What is expected: Retype exactly the lines from the line with "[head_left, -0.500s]" to the end of the data, keeping both boundary lines.

Material provided:

▼▼▼

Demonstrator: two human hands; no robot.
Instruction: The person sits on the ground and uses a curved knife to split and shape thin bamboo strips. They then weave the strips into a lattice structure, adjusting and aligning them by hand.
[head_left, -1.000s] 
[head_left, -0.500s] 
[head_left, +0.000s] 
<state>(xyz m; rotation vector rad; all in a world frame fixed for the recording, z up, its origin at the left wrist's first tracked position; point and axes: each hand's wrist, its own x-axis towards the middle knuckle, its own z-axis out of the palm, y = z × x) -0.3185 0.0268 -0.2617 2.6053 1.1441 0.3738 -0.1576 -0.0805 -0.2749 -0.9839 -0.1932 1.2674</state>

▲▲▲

Reply:
[head_left, -0.500s] 
[head_left, +0.000s] 
<state>(xyz m; rotation vector rad; all in a world frame fixed for the recording, z up, its origin at the left wrist's first tracked position; point and axes: each hand's wrist, its own x-axis towards the middle knuckle, its own z-axis out of the palm, y = z × x) -0.3185 0.0268 -0.2617 2.6053 1.1441 0.3738 -0.1576 -0.0805 -0.2749 -0.9839 -0.1932 1.2674</state>

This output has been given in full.